I have an ERB so it's pretty much the same tuning you mentioned for guitar, in all straight 4ths. It's really convenient for improvising, soloing, and knowing where you are on the fretboard, but I guess it would be more difficult for guitarists to make barred chords. Of course, if you don't use barred chords often, or at all, then it should be a good choice.

The "new standard tuning" - all in perfect 5th intervals, so basically CGDAEG - is also something I wanted to try out, but never got to it. It looks interesting, and must feel like you're in "drop" tuning on every string.

Alternatively, there's Coma Cluster Void who brought the concept (at least to my attention) of smaller interval tunings. They play on a 10-string guitar so they can afford it without losing range, but it looks incredibly fun for more dissonant and clustered stuff. At the moment, I don't know their exact tuning, but I guess it's in major or minor thirds. I'm asking the guitarist and will edit this post when I get the answer.
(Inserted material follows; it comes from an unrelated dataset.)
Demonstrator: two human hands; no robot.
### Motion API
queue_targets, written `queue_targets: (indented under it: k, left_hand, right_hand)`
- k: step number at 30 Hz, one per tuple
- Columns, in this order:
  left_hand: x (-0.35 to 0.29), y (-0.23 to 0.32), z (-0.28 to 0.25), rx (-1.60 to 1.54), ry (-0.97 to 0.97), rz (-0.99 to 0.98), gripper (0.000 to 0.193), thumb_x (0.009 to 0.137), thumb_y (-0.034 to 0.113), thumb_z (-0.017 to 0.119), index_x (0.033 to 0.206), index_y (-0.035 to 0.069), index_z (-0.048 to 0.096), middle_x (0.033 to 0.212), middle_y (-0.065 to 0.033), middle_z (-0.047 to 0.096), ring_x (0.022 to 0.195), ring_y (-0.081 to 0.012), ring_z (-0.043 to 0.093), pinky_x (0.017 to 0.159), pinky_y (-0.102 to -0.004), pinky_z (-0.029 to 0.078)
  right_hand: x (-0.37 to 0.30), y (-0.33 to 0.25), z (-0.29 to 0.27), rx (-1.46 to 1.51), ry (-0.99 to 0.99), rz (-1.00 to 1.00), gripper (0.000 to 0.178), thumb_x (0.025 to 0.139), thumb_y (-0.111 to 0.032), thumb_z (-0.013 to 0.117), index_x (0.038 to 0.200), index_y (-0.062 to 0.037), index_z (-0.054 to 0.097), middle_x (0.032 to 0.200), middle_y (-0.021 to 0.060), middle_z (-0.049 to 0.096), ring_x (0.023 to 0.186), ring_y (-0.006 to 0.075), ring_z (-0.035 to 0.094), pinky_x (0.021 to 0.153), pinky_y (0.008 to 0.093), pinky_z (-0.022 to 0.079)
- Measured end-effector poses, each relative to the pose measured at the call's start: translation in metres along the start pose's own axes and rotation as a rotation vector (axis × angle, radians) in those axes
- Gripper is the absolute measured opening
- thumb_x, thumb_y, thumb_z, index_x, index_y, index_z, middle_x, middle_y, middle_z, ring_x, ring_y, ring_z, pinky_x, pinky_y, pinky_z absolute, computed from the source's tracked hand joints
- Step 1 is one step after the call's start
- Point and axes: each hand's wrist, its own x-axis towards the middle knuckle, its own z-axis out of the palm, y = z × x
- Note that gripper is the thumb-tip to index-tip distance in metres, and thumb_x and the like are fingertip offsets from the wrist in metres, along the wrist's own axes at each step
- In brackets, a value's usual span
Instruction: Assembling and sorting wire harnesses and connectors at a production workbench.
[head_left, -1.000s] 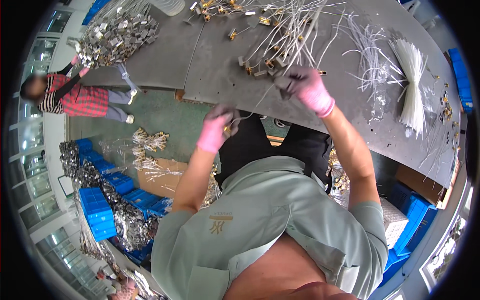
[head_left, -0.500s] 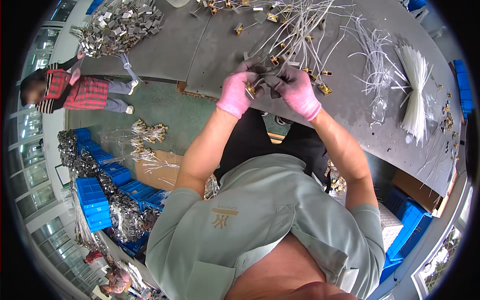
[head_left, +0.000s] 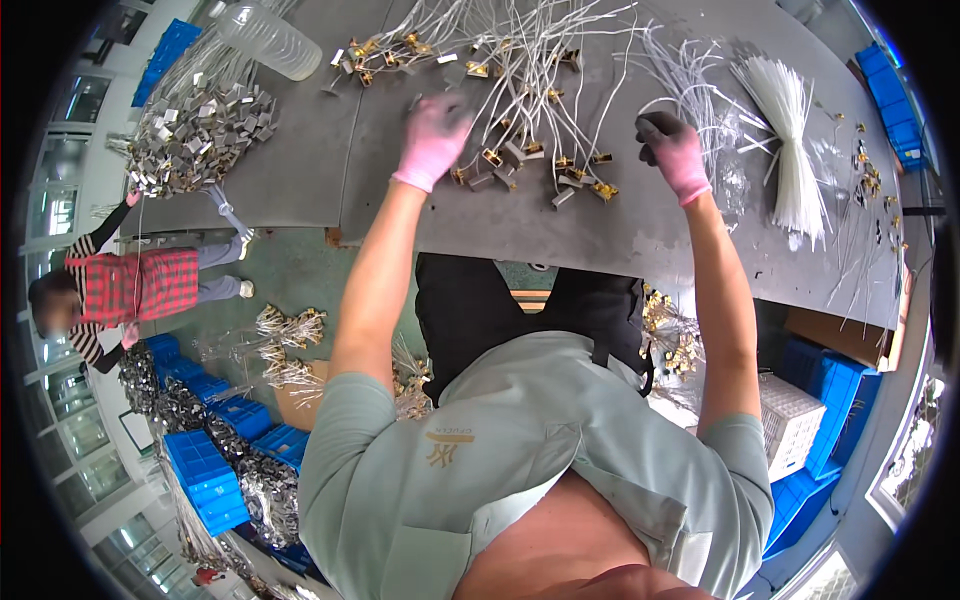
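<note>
My left hand (head_left: 437, 140), in a pink glove with dark grey fingers, is over the table just left of the white-wired parts; motion smears its fingers. On the right, my right hand (head_left: 674, 155) is raised beside loose white plastic strips (head_left: 692, 85), its gloved fingers curled in. Whether a strip is pinched in them I cannot make out. Between my hands lies a spread of small brass-and-grey metal parts (head_left: 602, 190) on long white wires (head_left: 535, 70). A tied bundle of white strips (head_left: 795, 170) lies farther right.
A heap of grey metal pieces (head_left: 200, 135) and a clear plastic bottle (head_left: 270, 40) are at the table's far left. Another person (head_left: 135, 285) in a red checked apron stands left. Blue crates (head_left: 205, 480) stand on the floor. The table's near edge (head_left: 560, 262) runs before me.
My hands, together over a brass part before, have moved apart: the left to the left, the right toward the loose strips. The whole view has shifted, bringing the bottle in.
</note>
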Motion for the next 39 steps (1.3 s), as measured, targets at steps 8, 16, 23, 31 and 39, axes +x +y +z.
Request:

Update: So, CCV's 10-string guitar is tuned C F# G E F B C G# C# D. The low C is similar to a low C on bass, and the high D is a whole step lower than the high E of a 6-string guitar. That's a pretty strange tuning to me. There's a tritone between the two first strings, a semitone between the two next, then a major sixth, a semitone, a tritone, a semitone, a minor sixth, a fourth, and a semitone.

Their bass is tuned C F# A D# G, so their first two strings are in unison.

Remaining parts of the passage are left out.